YOUR TASK → The expected output is the full set of entries, printed exactly, without pictures.
++++ DATA FOR THE TASK ++++
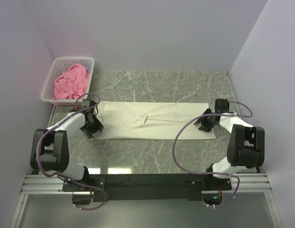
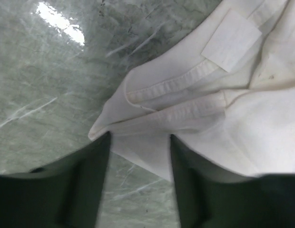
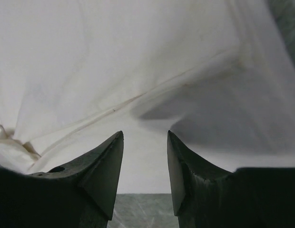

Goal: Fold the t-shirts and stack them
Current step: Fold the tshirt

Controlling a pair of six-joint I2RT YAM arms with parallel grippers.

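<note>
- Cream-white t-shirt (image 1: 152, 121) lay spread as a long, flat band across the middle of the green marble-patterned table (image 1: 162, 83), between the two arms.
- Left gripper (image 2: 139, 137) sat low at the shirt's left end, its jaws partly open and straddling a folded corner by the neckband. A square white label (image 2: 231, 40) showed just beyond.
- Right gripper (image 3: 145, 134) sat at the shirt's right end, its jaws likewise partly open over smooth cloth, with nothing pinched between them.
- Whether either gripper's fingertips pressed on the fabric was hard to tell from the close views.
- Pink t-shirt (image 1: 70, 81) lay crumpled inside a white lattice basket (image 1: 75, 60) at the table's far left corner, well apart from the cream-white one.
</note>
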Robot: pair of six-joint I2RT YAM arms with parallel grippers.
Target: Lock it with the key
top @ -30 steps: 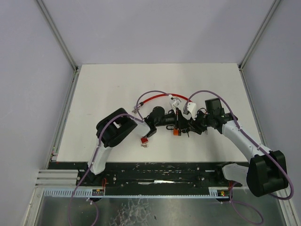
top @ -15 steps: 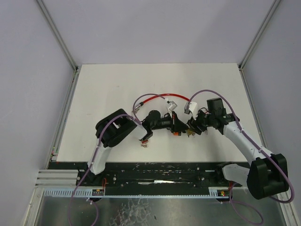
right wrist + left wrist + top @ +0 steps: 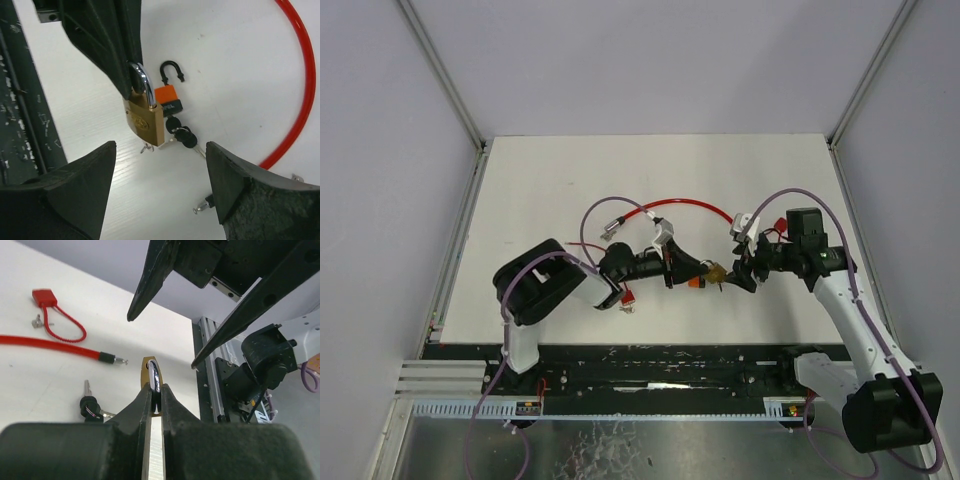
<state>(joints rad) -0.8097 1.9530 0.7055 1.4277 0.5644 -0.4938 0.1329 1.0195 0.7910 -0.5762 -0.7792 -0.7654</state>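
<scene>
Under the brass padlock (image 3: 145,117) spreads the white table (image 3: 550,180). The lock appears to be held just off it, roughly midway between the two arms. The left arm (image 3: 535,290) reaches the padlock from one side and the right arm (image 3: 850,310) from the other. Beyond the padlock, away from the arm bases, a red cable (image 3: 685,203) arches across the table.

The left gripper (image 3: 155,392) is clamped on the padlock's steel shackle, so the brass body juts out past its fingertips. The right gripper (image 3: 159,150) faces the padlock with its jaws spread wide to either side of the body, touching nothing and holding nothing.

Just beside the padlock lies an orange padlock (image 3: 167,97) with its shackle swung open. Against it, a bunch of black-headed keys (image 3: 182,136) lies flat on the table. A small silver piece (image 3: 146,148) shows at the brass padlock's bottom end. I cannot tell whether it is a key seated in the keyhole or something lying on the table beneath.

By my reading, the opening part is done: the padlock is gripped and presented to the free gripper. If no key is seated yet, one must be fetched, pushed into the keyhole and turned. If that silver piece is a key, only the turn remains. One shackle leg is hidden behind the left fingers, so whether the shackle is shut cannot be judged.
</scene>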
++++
RESPONSE TO THE EXERCISE →
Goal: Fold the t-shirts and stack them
Current step: Fold the tshirt

Controlling a pair of six-joint I2RT YAM arms with parallel grippers.

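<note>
- Cream-white t-shirt (image 1: 152, 121) lay spread as a long, flat band across the middle of the green marble-patterned table (image 1: 162, 83), between the two arms.
- Left gripper (image 2: 139, 137) sat low at the shirt's left end, its jaws partly open and straddling a folded corner by the neckband. A square white label (image 2: 231, 40) showed just beyond.
- Right gripper (image 3: 145, 134) sat at the shirt's right end, its jaws likewise partly open over smooth cloth, with nothing pinched between them.
- Whether either gripper's fingertips pressed on the fabric was hard to tell from the close views.
- Pink t-shirt (image 1: 70, 81) lay crumpled inside a white lattice basket (image 1: 75, 60) at the table's far left corner, well apart from the cream-white one.
</note>
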Robot: pair of six-joint I2RT YAM arms with parallel grippers.
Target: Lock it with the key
top @ -30 steps: 
top @ -15 steps: 
right wrist + left wrist + top @ +0 steps: 
<state>(joints rad) -0.8097 1.9530 0.7055 1.4277 0.5644 -0.4938 0.1329 1.0195 0.7910 -0.5762 -0.7792 -0.7654</state>
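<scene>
Under the brass padlock (image 3: 145,117) spreads the white table (image 3: 550,180). The lock appears to be held just off it, roughly midway between the two arms. The left arm (image 3: 535,290) reaches the padlock from one side and the right arm (image 3: 850,310) from the other. Beyond the padlock, away from the arm bases, a red cable (image 3: 685,203) arches across the table.

The left gripper (image 3: 155,392) is clamped on the padlock's steel shackle, so the brass body juts out past its fingertips. The right gripper (image 3: 159,150) faces the padlock with its jaws spread wide to either side of the body, touching nothing and holding nothing.

Just beside the padlock lies an orange padlock (image 3: 167,97) with its shackle swung open. Against it, a bunch of black-headed keys (image 3: 182,136) lies flat on the table. A small silver piece (image 3: 146,148) shows at the brass padlock's bottom end. I cannot tell whether it is a key seated in the keyhole or something lying on the table beneath.

By my reading, the opening part is done: the padlock is gripped and presented to the free gripper. If no key is seated yet, one must be fetched, pushed into the keyhole and turned. If that silver piece is a key, only the turn remains. One shackle leg is hidden behind the left fingers, so whether the shackle is shut cannot be judged.
</scene>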

No further output is required.